Представляете, просто если корректор ценность представлял для человека из какого-то там нефтяного концерна, какую ценность для них представляли, там, корреспонденты, обозреватели, люди, которые пишут серьезные экономические обзоры, ну и так далее, руководство и сам Яковлев.
Морев: Но в принципе, и до конца 90-х было понятно, что «Коммерсантъ» – это не только успешное предприятие, но и важнейшее средство воздействия на общество, важнейший канал транслирования мнений, формирования мнения. И не случайно он был в 1998 году куплен Борисом Березовским, именно поэтому. И известны слова Березовского… которые ему приписывают по легенде: кто управляет «Коммерсантом», тот управляет мнениями в современной России. Поэтому действительно роль «Коммерсанта» и его статус символический среди медиа постсоветских переоценить трудно.

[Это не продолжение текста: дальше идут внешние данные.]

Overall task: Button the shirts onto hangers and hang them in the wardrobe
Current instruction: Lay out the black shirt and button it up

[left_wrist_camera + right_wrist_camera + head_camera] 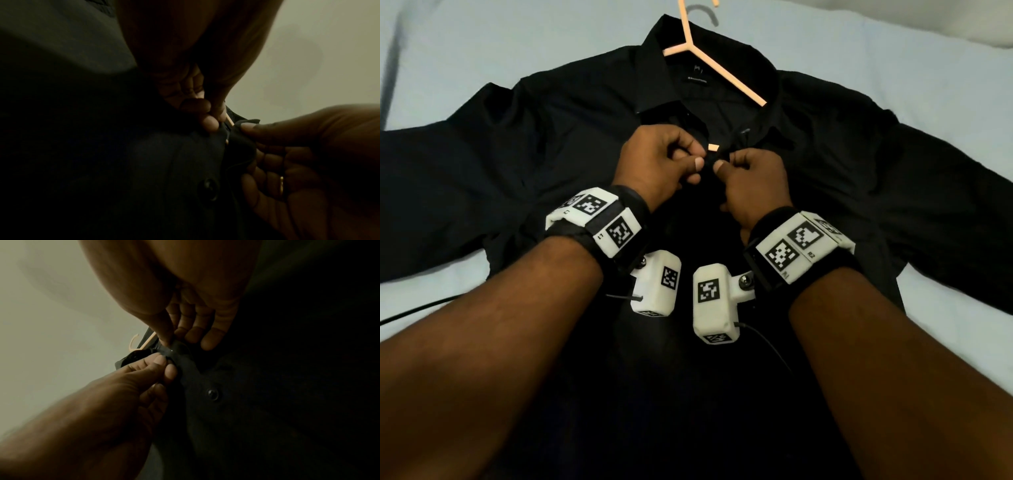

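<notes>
A black shirt (524, 144) lies flat on a pale bed sheet, with a peach plastic hanger (709, 58) inside its collar and the hook sticking out at the top. My left hand (664, 164) pinches the left front edge just below the collar. My right hand (750, 178) pinches the right front edge opposite it. The two thumbs almost meet over the placket. A black button (209, 189) (212, 393) sits fastened lower down the placket. A small piece of the hanger (713, 147) shows between the hands.
The light blue bed sheet (465, 51) surrounds the shirt on all sides. The sleeves spread out left and right. A black cable (410, 311) runs off at the left edge. White pillow or bedding (962, 20) lies at the top right.
</notes>
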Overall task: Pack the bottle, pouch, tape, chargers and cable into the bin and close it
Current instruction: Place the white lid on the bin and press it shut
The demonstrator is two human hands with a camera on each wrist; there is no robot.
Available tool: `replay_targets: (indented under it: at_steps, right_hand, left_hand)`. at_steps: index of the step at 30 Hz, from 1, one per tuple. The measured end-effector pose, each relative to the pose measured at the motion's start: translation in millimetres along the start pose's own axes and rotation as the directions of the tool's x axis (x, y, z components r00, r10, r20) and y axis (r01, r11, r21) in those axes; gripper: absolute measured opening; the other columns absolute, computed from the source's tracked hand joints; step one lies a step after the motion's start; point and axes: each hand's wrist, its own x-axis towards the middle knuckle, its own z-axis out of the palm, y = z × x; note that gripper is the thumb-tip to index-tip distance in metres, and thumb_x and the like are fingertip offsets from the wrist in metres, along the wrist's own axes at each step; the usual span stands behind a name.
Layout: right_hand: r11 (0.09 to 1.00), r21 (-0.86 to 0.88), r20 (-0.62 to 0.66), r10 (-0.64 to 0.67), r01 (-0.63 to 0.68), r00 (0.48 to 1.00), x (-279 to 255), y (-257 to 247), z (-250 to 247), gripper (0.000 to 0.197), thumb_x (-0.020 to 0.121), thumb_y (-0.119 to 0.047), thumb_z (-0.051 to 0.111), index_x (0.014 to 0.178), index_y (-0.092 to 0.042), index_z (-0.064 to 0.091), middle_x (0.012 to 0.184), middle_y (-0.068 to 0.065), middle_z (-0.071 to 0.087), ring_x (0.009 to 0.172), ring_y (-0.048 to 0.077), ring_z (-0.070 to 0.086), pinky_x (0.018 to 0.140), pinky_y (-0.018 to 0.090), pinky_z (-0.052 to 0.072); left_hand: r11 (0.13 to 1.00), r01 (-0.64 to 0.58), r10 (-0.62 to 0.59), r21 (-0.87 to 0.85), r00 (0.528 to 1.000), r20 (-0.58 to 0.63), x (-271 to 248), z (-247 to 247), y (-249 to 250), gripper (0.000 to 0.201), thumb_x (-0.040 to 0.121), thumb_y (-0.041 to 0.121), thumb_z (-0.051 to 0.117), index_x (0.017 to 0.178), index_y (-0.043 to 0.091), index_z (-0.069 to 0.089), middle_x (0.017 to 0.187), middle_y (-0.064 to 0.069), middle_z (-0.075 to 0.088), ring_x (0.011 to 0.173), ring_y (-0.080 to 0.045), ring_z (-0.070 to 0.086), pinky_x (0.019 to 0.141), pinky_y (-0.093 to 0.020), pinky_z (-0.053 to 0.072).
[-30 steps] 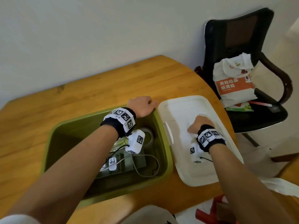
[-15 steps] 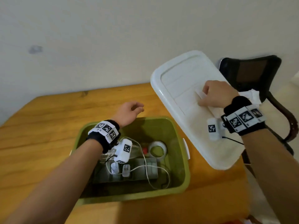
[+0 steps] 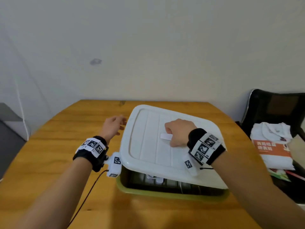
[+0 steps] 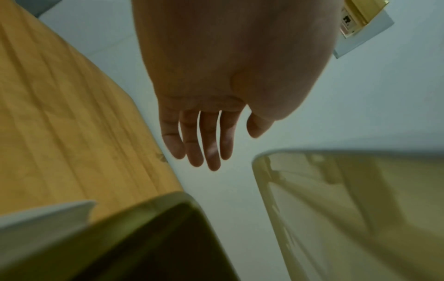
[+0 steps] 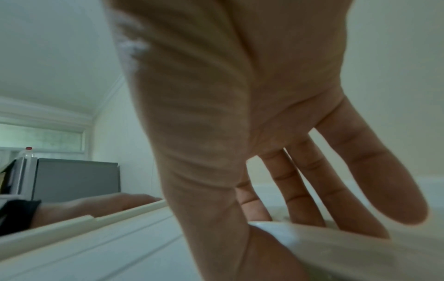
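The white lid (image 3: 148,146) lies tilted over the green bin (image 3: 165,193), its near edge raised off the rim. My right hand (image 3: 177,134) grips the lid's centre handle (image 3: 165,136); in the right wrist view the fingers (image 5: 312,190) hook behind that handle strip (image 5: 336,241). My left hand (image 3: 113,128) hovers open just beside the lid's far left edge, fingers (image 4: 204,144) spread and holding nothing. Through the front gap I see white chargers (image 3: 155,178) inside the bin. The bottle, pouch, tape and cable are hidden under the lid.
The bin sits on a round wooden table (image 3: 49,162) against a pale wall. A black chair (image 3: 272,109) holding a white and orange bag (image 3: 272,149) stands at the right. A grey cabinet (image 3: 8,138) is at the far left.
My right hand lifted the lid from the table at the right and swung it left over the bin. My left hand left the bin's rim and now hangs by the lid's left edge.
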Motion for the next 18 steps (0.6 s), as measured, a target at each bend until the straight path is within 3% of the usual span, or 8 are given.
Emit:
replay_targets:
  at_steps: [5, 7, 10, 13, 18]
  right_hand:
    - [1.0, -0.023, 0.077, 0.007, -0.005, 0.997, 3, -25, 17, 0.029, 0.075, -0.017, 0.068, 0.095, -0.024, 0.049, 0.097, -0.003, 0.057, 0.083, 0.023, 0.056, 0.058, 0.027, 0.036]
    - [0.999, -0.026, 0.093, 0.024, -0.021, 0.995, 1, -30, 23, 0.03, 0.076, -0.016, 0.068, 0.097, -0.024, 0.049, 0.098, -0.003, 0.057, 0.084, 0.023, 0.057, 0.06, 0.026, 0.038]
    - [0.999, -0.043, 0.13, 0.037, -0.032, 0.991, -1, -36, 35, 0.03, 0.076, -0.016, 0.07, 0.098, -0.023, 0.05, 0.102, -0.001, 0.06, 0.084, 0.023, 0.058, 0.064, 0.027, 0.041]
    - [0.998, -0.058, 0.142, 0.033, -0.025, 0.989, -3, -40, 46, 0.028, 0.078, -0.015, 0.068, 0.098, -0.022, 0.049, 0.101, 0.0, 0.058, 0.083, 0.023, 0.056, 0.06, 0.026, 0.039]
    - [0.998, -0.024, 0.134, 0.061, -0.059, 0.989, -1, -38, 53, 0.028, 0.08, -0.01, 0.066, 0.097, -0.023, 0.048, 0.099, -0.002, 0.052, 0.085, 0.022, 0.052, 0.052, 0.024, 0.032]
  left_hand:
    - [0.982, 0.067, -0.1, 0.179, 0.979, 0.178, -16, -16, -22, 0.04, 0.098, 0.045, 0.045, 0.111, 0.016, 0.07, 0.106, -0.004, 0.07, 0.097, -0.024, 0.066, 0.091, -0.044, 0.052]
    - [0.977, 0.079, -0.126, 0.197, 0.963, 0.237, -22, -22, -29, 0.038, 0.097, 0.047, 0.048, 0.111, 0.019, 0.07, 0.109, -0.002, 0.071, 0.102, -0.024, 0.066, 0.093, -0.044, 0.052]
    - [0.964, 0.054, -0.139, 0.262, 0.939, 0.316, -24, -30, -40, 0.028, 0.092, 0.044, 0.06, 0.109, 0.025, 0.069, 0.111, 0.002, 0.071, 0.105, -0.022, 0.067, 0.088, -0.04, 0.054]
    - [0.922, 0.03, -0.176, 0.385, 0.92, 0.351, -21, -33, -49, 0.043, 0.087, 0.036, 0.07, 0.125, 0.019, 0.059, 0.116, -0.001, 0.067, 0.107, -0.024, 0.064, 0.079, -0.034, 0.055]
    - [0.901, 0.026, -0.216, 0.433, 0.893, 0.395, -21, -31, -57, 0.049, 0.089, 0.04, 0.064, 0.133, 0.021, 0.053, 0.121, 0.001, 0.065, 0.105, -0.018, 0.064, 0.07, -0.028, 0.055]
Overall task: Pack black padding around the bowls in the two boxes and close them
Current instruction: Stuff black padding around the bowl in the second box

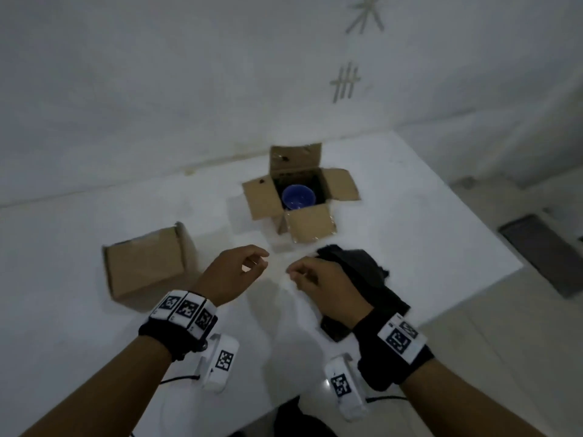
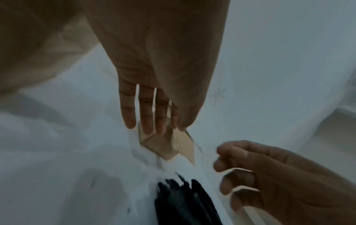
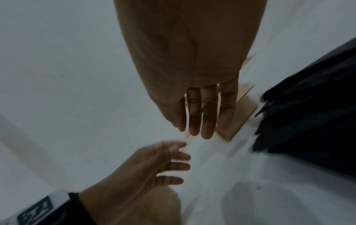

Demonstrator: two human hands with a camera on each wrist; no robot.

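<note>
An open cardboard box (image 1: 265, 200) stands at the back of the white table with a blue bowl (image 1: 298, 197) inside, all flaps spread outward. A closed cardboard box (image 1: 145, 263) sits to the left. A pile of black padding (image 1: 362, 275) lies on the right, partly under my right wrist. My left hand (image 1: 252, 264) and right hand (image 1: 303, 274) hover close together between the boxes, fingers relaxed, holding nothing. In the left wrist view my left hand (image 2: 146, 118) points toward the open box (image 2: 167, 146), with the padding (image 2: 185, 202) below. In the right wrist view the padding (image 3: 308, 121) lies right of my right hand (image 3: 198, 120).
The white table (image 1: 79, 310) meets a white wall at the back. Its right edge drops to a pale floor with a dark mat (image 1: 542, 253). Bare table surface shows in front of the closed box and between my forearms.
</note>
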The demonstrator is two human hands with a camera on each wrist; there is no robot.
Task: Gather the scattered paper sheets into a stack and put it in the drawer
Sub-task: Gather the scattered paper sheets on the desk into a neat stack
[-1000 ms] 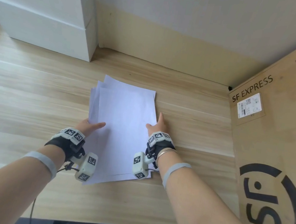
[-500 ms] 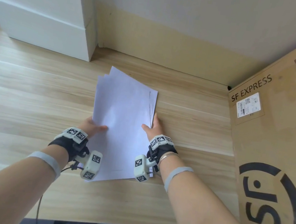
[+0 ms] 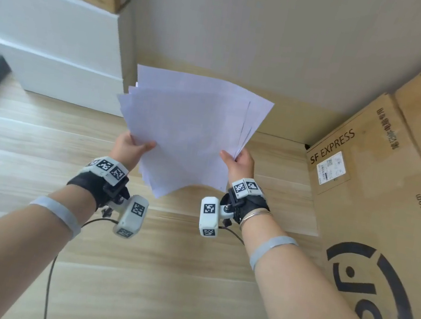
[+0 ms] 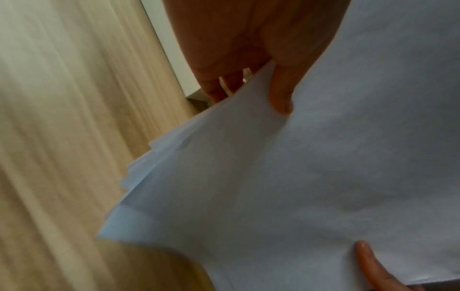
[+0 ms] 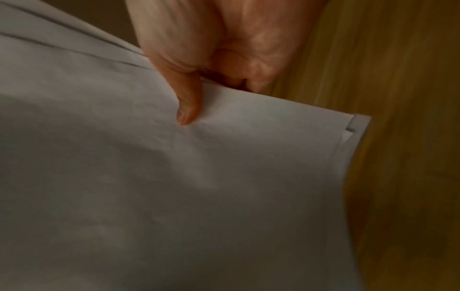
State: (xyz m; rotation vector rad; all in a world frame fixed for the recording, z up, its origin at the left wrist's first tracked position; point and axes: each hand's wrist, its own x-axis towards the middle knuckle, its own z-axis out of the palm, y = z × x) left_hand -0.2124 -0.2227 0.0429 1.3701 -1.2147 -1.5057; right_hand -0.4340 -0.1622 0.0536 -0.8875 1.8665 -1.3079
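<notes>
The left hand [image 3: 131, 146] pinches the left edge of the loose bundle of white paper sheets [image 3: 188, 133], thumb on the near face and the other fingers behind it, and the right hand [image 3: 239, 162] clamps the right edge in the same way, thumb in front. Between the two hands the sheets hang in the air above the pale wood-grain tabletop [image 3: 40, 149], touching nothing else; their corners fan out unevenly at the top and at the lower left, so the edges are not yet flush. By this look the gathering step is nearly over and squaring is in hand: the next move probably calls for tapping the bottom edge on the tabletop to align the sheets, with a loose enough grip to let them slide. The white drawer unit [image 3: 55, 52] stands at the back left, shut as far as one can tell, so a hand must come free to open it.
</notes>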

Любопытно вспомнить такой эпизод из воспоминаний заместителя главного редактора «Коммерсанта» Леонида Злотина, что на каком-то съезде депутатов, это был 90-й, наверное, год, он зашел в зал заседания, и там сидели охранники, то, что сейчас называется ФСО – не знаю, как это тогда называлось, – и у всех у них в руках был еженедельник «Коммерсанта», они все читали «Коммерсантъ». И у журналистов «Коммерсанта», которые видели это, было особое отношение к себе, и к ним было особое отношение. Уровень доступа журналистов «Коммерсанта» в раннеельцинское время к принимающим решения, уровень кабинетов, в которые они входили, был, конечно, несопоставим с нынешним. И вообще система отношений с властью была совершенно иной. Отношение медиа и власти было совершенно иное, нежели сегодня.